I haven’t covered it all. But I think this is a fair representation of what he spoke about last night. He asked Democrats to join him in achieving his goals. There are some areas where he might get that. Hopefully the response by his opposition will be based on substance of his speech last night rather on his past rhetoric or his personality.
There was one moment that got a 90-second standing ovation by both Republicans and Democrats. It was when he paid tribute to a fallen soldier. Here is what the president said — and I believe he meant it:
We are blessed to be joined tonight by Carryn Owens, the widow of a US Navy Special Operator, Senior Chief William “Ryan” Owens,” Trump said. “Ryan died as he lived: a warrior and a hero –- battling against terrorism and securing our nation.”
I have always believed that the real Trump is not the monster so many people paint him as. But because of the way he has behaved ever since he announced his candidacy, I can’t really blame anyone for seeing him that way. I know that last nigt’s performance by Trump will not convince them. But I believe that deep in his heart, I believe Trump actually does care about people.
While it’s true that he is extremely self-centered, I do not believe he is selfish. There is a big difference between the two. He does see himself in grandiose terms. His ego is as big as a mountain. An a tough businessman. But based on what people who know him personally say about him, he is a kind and generous individual who is known to always lend a helping hand to those who need it.
This is a side of Trump that we have not seen publicly. But that doesn’t mean that he is not that way in private.

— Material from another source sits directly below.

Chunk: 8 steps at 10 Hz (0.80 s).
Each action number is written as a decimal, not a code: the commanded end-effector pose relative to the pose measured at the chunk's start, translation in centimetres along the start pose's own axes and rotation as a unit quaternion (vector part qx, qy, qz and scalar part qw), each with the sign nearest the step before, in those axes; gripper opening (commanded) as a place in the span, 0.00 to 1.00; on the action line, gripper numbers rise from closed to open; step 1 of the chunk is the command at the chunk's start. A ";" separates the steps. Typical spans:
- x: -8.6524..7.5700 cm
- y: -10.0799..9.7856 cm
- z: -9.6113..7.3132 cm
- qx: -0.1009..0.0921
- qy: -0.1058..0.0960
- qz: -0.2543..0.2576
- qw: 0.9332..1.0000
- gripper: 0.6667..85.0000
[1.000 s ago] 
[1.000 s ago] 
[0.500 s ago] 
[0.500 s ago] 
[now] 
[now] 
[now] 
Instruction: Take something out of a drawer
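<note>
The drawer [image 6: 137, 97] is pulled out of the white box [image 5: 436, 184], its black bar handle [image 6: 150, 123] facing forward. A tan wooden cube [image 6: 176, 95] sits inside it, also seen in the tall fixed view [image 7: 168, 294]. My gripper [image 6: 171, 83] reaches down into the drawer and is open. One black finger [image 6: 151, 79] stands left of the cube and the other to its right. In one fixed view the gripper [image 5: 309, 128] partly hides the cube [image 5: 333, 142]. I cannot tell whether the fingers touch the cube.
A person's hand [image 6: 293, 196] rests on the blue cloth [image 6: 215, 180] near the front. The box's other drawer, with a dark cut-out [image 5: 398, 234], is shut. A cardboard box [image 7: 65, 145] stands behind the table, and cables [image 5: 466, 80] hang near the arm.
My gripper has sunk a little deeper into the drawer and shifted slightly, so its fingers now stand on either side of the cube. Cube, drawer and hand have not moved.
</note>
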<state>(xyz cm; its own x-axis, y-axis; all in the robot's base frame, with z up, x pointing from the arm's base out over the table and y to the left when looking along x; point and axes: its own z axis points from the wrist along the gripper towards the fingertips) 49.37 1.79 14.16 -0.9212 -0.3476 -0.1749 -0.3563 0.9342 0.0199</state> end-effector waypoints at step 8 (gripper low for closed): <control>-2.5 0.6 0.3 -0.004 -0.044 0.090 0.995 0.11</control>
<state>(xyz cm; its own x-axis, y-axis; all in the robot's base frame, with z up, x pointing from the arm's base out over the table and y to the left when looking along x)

Selfish people do not produce decent children. Selfish people tend to produce selfish children. If one wants to know the true character of a man — look at his children. Even his rival during the election, Hillary Clinton conceded at one of the debates that he must have been a good parent pointing to his children. I’m sure for example that she knows Trump’s daughter, Ivanka, who is a close personal friend of her only child, Chelsea. Despite the ridicule his children have gotten from late night comedians, they are probably more like Mrs. Clinton sees them than the way they do.

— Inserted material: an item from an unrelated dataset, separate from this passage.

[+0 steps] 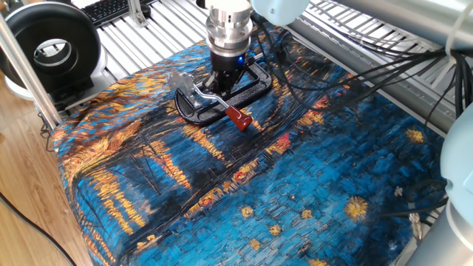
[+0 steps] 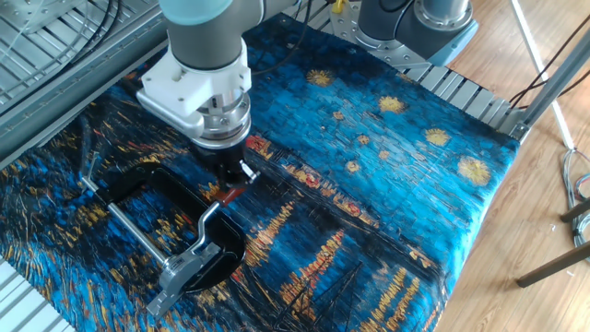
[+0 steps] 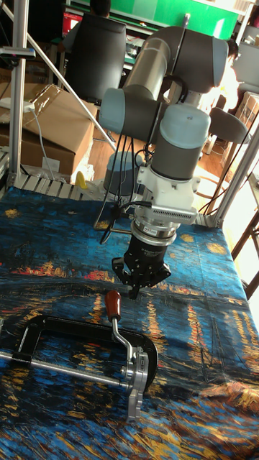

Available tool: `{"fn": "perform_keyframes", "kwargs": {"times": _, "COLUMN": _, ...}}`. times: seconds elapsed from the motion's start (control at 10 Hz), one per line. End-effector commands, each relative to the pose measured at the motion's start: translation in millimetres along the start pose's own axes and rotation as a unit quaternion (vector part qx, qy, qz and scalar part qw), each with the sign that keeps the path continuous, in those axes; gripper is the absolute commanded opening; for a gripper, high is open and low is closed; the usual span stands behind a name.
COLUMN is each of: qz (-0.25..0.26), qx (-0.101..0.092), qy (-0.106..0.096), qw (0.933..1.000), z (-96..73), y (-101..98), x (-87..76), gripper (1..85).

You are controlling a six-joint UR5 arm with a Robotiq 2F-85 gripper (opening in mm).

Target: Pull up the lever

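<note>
The jaws are standing a little apart and are gripping nothing; in the tall fixed view the gripper [image 3: 137, 286] is hanging just beside the red tip, on its far side, with air between the dark fingertips [image 3: 134, 293] and the tip. Whether a pad is brushing the plastic I cannot tell from where I am looking, since in the other fixed view the gripper [image 2: 226, 178] is covering most of the tip.

The lever [image 3: 122, 329] is lying low. Its thin silver arm is curving from the red tip [image 3: 113, 304] down to the silver bracket [image 3: 137, 384], where it is hinged. In one fixed view the lever [image 1: 218, 100] is stretching across the black clamp frame [image 1: 255, 81], its red end pointing out over the painted blue cloth [image 1: 310, 185], with the gripper [image 1: 220, 81] sitting just behind the arm's middle.

So I am judging the task as barely begun: the reach to the lever looks finished or nearly so, but nothing is grasped and the lever is not raised. What is left is the real work: closing on the arm or hooking under the tip, then swinging it up about the hinge. The clamp is resting loose on the cloth, so it may be dragged along with a careless pull.
</note>
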State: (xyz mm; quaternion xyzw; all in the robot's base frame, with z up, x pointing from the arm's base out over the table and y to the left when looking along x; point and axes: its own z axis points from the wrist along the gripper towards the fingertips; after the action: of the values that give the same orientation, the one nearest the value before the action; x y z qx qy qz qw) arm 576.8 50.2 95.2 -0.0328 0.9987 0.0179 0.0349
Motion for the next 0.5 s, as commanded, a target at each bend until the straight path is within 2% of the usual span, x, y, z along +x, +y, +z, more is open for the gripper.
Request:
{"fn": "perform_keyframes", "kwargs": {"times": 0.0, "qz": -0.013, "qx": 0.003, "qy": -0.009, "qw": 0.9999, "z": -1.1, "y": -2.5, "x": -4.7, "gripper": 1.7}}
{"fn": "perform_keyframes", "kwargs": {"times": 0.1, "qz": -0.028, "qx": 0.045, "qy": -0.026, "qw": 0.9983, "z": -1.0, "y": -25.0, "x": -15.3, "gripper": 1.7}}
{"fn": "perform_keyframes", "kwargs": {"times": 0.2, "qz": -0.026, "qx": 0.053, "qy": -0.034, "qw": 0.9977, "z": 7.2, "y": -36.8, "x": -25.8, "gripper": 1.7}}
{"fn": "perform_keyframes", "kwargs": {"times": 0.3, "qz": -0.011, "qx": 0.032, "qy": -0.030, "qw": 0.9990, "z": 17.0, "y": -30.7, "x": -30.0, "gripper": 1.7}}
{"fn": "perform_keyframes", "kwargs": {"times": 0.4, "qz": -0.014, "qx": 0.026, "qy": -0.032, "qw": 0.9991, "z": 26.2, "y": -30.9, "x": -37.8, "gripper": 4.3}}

I can understand why opponents on the other side of the political aisle will oppose his vision in many areas. But it will hopefully be for ideological reasons and not personality reasons. For better or worse let the focus be on his message and not his past faux pas (deliberate or not) or his antics.
As far as I’m concerned last night was the real beginning of the Trump presidency. The one I expected. It came 30 days late. But better late than never. If he stays on message, stops reacting to criticism with nasty and foolish tweets, then we can move forward. And you never know, he might do some good things as president.